***** Source information *****
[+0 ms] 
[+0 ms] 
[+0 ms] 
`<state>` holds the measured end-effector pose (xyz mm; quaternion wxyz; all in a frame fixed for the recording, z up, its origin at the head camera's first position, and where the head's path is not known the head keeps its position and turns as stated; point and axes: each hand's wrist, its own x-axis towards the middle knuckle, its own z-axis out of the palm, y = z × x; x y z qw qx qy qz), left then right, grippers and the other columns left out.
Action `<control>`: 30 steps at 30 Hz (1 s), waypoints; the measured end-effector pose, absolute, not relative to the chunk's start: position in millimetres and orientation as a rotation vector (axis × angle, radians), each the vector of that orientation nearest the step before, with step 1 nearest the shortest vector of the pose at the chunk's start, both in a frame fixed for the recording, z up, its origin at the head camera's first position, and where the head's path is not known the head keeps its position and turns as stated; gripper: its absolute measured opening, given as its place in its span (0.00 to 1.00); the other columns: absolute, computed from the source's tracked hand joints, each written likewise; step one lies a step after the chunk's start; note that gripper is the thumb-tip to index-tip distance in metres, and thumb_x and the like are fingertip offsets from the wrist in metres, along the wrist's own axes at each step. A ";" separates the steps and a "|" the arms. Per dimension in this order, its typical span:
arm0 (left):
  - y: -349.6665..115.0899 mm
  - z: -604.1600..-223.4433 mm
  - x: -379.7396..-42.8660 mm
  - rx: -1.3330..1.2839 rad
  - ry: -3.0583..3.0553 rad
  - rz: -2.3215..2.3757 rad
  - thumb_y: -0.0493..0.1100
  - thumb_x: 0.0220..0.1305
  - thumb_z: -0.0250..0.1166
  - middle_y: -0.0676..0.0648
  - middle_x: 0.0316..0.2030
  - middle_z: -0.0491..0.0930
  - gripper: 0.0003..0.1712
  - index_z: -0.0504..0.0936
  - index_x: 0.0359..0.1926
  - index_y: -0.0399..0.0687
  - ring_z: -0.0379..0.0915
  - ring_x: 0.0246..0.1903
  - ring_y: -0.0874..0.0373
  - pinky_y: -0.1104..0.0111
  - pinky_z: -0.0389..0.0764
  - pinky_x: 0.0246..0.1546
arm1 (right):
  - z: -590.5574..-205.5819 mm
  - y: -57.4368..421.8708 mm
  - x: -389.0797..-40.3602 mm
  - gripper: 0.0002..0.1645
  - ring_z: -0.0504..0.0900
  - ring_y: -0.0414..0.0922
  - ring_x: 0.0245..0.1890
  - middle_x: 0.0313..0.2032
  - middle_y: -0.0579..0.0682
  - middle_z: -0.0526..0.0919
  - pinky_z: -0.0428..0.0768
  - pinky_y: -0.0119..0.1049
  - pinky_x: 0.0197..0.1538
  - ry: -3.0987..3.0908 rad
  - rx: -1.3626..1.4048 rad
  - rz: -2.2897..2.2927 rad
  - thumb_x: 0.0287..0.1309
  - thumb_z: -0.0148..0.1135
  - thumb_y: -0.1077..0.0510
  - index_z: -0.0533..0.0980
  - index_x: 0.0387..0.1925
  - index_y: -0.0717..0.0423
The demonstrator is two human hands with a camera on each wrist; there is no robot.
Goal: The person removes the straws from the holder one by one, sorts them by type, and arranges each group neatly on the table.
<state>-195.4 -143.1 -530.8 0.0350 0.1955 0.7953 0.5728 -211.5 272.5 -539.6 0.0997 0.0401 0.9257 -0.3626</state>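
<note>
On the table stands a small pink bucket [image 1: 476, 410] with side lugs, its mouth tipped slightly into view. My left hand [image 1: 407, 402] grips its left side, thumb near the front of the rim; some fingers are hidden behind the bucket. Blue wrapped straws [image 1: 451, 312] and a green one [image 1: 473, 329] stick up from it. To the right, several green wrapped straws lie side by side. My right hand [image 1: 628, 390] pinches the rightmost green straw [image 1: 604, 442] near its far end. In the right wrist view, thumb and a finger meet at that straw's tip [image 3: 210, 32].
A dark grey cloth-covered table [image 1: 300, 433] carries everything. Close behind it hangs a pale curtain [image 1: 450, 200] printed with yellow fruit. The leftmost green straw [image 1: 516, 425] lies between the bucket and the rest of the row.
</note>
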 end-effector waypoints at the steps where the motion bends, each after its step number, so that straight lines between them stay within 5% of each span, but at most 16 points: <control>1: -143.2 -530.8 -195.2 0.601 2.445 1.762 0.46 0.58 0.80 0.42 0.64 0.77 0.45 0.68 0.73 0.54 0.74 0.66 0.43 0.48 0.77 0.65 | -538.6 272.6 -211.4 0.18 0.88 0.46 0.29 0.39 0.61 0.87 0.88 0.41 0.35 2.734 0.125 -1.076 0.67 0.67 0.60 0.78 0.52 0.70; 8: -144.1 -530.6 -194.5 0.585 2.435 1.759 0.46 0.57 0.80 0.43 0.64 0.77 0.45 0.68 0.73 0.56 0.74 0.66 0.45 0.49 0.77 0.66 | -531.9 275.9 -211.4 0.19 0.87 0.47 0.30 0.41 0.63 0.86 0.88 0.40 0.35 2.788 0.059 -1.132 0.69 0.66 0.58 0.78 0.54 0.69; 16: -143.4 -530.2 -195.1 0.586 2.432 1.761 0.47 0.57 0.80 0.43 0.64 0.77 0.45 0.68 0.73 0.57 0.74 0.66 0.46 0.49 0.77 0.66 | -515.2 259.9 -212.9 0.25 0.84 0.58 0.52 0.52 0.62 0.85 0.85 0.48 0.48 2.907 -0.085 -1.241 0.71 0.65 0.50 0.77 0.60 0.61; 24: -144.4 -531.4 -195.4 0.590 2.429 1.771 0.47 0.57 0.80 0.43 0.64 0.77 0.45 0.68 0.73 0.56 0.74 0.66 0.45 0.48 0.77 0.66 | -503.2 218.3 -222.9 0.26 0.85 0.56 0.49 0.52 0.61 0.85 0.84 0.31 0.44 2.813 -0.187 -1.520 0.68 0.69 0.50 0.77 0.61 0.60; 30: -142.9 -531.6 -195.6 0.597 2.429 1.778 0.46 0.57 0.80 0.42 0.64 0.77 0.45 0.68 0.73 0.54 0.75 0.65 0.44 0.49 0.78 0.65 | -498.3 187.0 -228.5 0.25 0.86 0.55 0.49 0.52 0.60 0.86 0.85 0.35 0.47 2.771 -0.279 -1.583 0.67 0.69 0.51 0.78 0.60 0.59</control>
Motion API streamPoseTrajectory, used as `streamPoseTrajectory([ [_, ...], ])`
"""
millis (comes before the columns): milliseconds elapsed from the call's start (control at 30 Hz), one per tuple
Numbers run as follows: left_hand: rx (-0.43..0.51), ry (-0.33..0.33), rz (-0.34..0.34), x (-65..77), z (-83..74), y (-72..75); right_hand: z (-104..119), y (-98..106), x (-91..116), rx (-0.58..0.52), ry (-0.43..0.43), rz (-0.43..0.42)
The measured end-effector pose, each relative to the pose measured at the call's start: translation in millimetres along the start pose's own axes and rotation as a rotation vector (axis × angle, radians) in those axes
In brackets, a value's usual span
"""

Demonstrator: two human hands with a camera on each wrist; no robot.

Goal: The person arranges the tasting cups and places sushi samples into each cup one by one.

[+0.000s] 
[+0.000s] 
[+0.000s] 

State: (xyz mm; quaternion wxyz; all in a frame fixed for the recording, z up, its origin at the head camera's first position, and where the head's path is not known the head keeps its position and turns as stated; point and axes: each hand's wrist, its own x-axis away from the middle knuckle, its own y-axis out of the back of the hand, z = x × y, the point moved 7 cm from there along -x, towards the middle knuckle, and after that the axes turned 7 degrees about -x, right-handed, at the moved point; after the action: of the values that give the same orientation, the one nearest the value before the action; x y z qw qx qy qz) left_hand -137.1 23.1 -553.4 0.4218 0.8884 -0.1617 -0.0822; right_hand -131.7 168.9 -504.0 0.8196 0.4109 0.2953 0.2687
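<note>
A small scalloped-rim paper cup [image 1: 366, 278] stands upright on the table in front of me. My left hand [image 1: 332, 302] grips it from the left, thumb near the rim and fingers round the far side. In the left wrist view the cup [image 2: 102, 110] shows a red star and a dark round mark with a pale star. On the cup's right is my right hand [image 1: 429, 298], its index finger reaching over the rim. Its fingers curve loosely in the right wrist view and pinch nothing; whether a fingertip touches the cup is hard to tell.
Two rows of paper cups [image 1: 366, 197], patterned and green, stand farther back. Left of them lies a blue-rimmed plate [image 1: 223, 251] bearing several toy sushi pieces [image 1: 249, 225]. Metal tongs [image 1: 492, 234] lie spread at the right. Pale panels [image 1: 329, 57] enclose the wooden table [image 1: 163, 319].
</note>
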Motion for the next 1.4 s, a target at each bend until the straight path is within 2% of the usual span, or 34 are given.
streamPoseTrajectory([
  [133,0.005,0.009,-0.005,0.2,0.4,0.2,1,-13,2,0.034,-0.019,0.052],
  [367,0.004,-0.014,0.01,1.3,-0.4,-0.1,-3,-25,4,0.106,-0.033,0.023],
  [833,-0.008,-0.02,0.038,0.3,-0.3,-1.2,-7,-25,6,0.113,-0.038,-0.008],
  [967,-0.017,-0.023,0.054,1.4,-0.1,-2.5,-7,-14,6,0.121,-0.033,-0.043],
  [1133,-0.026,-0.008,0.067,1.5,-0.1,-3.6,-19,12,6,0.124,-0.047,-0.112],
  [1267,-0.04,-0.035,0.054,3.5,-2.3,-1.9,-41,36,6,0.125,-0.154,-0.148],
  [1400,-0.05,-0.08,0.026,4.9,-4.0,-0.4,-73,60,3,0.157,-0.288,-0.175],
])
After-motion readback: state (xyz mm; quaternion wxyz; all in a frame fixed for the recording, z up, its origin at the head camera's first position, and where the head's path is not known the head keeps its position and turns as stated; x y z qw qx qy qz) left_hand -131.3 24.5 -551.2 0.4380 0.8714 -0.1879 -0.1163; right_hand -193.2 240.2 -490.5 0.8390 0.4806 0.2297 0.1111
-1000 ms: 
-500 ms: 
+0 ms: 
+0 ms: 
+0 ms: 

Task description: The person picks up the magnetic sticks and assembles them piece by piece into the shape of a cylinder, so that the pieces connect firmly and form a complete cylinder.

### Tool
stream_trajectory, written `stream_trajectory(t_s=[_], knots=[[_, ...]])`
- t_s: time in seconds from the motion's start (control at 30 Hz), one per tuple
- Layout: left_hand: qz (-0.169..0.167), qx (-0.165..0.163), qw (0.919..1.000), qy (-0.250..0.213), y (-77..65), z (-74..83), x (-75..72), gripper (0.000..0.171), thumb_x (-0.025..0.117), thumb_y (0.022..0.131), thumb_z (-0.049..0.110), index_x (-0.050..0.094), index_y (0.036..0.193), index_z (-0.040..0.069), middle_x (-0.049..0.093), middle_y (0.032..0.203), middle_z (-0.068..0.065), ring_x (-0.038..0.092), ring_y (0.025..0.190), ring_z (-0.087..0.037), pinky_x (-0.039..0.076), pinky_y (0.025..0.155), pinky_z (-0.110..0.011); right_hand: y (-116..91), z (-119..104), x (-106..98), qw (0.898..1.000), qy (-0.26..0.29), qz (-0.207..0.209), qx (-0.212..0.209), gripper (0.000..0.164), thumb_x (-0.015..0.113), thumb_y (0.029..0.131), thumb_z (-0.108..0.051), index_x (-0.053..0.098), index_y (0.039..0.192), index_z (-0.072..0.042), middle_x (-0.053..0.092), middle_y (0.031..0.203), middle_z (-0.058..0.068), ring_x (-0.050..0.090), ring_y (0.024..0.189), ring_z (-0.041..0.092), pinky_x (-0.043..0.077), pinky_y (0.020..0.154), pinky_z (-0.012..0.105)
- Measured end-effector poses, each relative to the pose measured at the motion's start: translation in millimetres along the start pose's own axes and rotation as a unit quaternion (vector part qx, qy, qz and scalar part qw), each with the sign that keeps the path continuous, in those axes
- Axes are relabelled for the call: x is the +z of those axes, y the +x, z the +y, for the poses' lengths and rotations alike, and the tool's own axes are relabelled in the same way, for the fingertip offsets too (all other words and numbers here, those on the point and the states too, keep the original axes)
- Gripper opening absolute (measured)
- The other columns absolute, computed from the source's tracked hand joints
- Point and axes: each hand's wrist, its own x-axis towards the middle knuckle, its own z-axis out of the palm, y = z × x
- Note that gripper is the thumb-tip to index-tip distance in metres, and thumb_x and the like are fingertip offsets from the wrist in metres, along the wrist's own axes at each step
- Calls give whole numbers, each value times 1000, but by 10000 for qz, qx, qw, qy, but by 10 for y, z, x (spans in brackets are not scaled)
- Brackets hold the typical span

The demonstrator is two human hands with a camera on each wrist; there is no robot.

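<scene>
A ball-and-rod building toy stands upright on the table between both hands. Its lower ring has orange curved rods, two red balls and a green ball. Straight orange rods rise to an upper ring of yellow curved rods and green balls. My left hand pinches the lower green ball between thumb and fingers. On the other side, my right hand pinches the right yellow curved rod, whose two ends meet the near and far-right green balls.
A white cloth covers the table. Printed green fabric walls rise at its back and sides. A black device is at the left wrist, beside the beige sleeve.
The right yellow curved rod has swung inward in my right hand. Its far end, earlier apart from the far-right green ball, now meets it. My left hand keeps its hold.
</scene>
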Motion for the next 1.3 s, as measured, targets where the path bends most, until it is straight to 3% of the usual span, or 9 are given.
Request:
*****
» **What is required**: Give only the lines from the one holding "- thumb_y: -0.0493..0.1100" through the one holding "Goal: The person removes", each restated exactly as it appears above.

» **Exercise solution**:
  - thumb_y: -0.0493..0.1100
  - thumb_x: 0.0220..0.1305
  - thumb_z: -0.0250..0.1166
  - middle_y: -0.0676..0.0648
  - middle_x: 0.0316..0.2030
  - middle_z: -0.0491..0.0930
  - gripper: 0.0003..0.1712
  - index_z: -0.0504..0.0936
  - index_x: 0.0359..0.1926
  - index_y: -0.0399..0.0687
  - ring_z: -0.0379..0.0915
  - ring_x: 0.0246..0.1903
  - ring_y: -0.0874..0.0373
  - pinky_y: -0.1104..0.0111
  - pinky_z: -0.0389..0.0764
  - pinky_x: 0.0246..0.1546
arm1 (right):
  - z: -590.5574..-205.5819 mm
  - y: -57.4368..421.8708 mm
  - x: -389.0797..-40.3602 mm
  - gripper: 0.0002..0.1645
  - ring_z: -0.0504..0.0900
  - ring_y: -0.0414..0.0922
  - ring_x: 0.0245..0.1890
  - middle_x: 0.0313..0.2032
  - middle_y: -0.0579..0.0682
  - middle_z: -0.0526..0.0919
  - pinky_z: -0.0428..0.0768
  - pinky_y: -0.0119..0.1049
  - pinky_x: 0.0197..0.1538
  - ry: -3.0987..3.0908 rad
  - rx: -1.3626..1.4048 rad
  - rz: -2.2897..2.2927 rad
  - thumb_x: 0.0287..0.1309
  - thumb_z: -0.0148..0.1135
  - thumb_y: -0.1077..0.0510
  - index_z: -0.0533..0.0980
  - index_x: 0.0387..0.1925
  - index_y: -0.0717..0.0423
The demonstrator is two human hands with a camera on each wrist; there is no robot.
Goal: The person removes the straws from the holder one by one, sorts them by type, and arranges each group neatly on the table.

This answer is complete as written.